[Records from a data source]
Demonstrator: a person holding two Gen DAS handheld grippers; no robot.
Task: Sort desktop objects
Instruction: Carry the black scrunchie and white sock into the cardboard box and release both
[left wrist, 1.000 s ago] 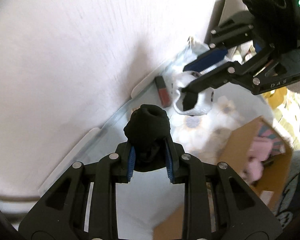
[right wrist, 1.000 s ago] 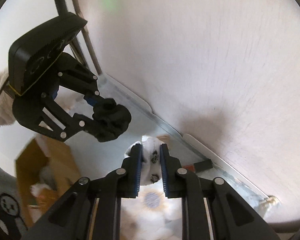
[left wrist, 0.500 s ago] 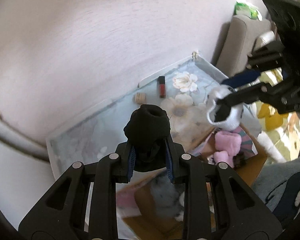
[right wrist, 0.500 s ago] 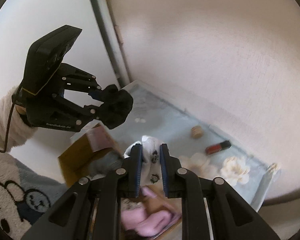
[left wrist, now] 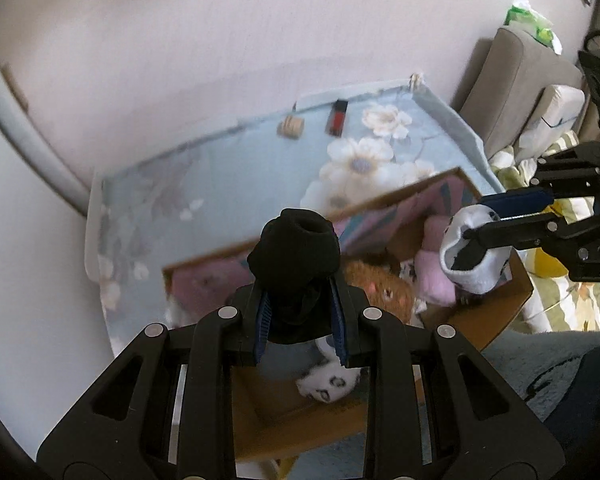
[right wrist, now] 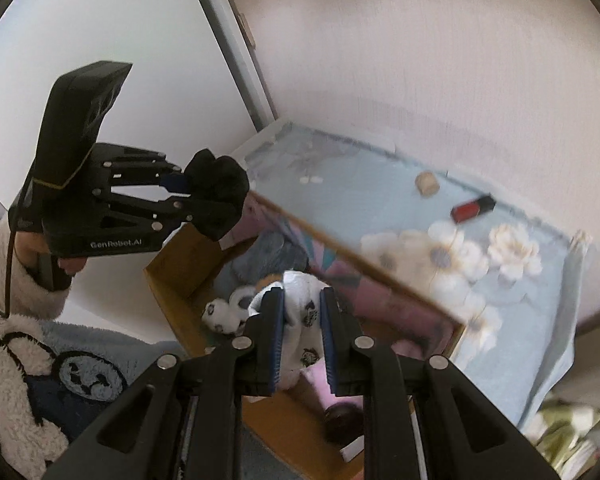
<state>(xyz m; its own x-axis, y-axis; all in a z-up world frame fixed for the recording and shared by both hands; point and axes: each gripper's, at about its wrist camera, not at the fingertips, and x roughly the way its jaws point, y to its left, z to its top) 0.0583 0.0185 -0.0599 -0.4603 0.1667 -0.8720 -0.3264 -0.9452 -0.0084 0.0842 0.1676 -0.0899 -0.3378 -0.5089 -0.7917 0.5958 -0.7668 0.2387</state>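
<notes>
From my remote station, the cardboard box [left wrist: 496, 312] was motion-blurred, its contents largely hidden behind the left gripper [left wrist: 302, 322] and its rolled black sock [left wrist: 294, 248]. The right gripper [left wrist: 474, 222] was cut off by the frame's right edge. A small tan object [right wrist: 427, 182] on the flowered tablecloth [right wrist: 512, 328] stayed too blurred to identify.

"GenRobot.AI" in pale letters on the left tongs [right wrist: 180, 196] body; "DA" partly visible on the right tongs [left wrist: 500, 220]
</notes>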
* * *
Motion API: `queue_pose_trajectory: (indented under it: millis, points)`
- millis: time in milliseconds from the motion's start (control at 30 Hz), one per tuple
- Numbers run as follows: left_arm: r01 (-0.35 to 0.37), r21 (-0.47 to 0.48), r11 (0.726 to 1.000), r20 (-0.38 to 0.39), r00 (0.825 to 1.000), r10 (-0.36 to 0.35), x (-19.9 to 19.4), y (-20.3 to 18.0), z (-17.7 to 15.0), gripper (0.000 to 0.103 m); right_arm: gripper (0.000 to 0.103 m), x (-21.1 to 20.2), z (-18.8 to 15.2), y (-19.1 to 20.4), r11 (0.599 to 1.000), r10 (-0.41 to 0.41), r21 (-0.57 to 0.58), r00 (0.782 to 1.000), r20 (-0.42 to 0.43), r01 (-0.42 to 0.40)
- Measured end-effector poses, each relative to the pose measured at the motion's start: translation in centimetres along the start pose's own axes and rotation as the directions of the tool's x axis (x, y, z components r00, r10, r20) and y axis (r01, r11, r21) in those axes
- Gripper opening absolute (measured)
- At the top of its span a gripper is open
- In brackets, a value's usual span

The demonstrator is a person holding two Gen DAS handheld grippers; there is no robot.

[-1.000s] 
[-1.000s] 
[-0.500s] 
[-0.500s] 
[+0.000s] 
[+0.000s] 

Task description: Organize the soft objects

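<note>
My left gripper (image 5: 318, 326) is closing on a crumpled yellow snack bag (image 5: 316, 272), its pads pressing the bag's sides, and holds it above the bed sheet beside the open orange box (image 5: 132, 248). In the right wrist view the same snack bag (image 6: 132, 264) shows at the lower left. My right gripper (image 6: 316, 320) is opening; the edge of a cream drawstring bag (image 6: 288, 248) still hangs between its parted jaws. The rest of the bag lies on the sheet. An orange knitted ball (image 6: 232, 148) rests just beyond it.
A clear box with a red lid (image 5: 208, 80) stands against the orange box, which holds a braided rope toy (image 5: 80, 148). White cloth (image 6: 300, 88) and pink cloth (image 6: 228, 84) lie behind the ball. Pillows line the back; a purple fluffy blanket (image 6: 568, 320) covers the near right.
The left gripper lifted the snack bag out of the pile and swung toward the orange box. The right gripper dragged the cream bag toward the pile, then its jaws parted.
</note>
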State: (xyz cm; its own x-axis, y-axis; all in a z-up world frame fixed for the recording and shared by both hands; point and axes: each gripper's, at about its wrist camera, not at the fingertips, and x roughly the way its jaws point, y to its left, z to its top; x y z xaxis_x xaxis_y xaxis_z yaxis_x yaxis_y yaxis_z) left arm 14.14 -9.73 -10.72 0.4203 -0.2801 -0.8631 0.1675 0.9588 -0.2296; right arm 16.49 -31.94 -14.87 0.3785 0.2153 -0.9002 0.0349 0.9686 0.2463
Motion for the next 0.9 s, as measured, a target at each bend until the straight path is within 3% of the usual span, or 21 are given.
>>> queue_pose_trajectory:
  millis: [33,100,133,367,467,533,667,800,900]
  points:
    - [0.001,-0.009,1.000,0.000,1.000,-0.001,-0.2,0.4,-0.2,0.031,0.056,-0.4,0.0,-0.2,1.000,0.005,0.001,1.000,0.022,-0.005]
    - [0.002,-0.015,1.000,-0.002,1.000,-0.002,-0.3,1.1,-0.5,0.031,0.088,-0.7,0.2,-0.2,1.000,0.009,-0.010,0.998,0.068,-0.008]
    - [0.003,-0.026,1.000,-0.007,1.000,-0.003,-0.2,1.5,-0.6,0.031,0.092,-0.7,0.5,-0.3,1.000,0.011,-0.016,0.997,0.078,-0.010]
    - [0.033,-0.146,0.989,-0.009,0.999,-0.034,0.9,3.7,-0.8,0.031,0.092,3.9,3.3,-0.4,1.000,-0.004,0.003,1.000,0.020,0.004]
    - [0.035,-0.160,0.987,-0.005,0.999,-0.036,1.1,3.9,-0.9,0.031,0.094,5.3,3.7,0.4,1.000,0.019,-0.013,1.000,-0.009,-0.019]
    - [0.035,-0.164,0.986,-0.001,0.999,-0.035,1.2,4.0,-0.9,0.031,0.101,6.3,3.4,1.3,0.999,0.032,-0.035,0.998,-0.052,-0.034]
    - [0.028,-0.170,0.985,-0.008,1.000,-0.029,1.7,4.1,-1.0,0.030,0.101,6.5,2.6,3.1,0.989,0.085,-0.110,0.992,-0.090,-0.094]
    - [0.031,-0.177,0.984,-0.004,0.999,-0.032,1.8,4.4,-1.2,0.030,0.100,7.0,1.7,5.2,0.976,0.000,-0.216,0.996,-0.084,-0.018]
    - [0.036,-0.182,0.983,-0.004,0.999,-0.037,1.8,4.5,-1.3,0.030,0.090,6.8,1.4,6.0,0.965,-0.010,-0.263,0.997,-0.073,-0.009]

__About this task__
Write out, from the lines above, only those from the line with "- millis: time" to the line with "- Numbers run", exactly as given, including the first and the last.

__Your solution__
- millis: time in milliseconds from the motion's start (control at 30 Hz), one per tuple
- Numbers run as follows: left_arm: r01 (-0.35 to 0.37), r21 (-0.47 to 0.48), r11 (0.726 to 1.000), r20 (-0.38 to 0.39), r00 (0.825 to 1.000), r10 (-0.36 to 0.35), x (-19.9 to 19.4), y (-20.3 to 18.0), z (-17.7 to 15.0), gripper (0.000 to 0.103 m); right_arm: gripper (0.000 to 0.103 m), x (-21.1 to 20.2), z (-18.8 to 15.2), y (-19.1 to 20.4), r11 (0.599 to 1.000), r10 (-0.41 to 0.41), r21 (-0.57 to 0.58), r00 (0.782 to 1.000), r20 (-0.42 to 0.43), r01 (-0.42 to 0.40)

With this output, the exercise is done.